- _REQUIRED WORK_
The required answer is every line of the data containing the word "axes".

[[ EXERCISE DATA open ]]

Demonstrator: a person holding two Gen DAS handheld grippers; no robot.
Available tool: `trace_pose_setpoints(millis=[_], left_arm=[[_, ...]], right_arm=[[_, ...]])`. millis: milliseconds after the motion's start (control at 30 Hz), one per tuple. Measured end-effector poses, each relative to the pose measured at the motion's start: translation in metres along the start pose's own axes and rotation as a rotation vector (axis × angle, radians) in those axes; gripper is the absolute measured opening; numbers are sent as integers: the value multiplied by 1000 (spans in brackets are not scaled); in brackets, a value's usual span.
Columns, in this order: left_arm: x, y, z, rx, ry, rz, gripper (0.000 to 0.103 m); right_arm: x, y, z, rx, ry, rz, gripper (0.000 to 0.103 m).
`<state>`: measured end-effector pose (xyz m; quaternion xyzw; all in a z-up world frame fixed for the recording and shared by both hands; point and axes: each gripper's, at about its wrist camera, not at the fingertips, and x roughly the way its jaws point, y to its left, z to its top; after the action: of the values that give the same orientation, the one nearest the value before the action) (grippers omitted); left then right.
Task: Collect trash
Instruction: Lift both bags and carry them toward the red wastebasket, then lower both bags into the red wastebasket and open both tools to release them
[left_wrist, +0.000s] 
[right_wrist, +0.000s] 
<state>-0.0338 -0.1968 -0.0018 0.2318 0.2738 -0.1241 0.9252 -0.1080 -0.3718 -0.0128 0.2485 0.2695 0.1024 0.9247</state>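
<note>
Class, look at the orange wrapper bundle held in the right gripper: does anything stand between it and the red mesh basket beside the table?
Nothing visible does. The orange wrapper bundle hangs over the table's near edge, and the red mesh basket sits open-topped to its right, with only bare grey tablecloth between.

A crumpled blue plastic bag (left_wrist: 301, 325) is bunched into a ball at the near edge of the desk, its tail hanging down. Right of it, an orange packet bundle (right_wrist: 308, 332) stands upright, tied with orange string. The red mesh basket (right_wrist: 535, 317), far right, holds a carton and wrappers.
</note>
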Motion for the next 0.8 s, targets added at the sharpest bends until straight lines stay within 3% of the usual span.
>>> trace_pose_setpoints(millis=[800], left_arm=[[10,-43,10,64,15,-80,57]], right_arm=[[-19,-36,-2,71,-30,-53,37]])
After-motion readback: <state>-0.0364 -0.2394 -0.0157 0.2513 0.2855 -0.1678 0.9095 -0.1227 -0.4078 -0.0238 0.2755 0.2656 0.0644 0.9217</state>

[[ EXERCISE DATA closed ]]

- _RESPONSE TO THE TASK_
Available tool: `trace_pose_setpoints(millis=[_], left_arm=[[_, ...]], right_arm=[[_, ...]])`. millis: milliseconds after the motion's start (control at 30 Hz), one per tuple. Measured end-effector poses, each relative to the pose measured at the motion's start: translation in metres along the start pose's own axes and rotation as a rotation vector (axis × angle, radians) in those axes; gripper is the absolute measured opening; numbers are sent as integers: the value multiplied by 1000 (spans in brackets are not scaled); in brackets, a value's usual span.
`<state>`: measured end-effector pose (xyz m; quaternion xyzw; all in a z-up world frame fixed for the recording and shared by both hands; point and axes: each gripper's, at about its wrist camera, not at the fingertips, and x roughly the way its jaws point, y to its left, z to its top; after the action: of the values that give the same orientation, the one nearest the value before the action) (grippers omitted); left then right.

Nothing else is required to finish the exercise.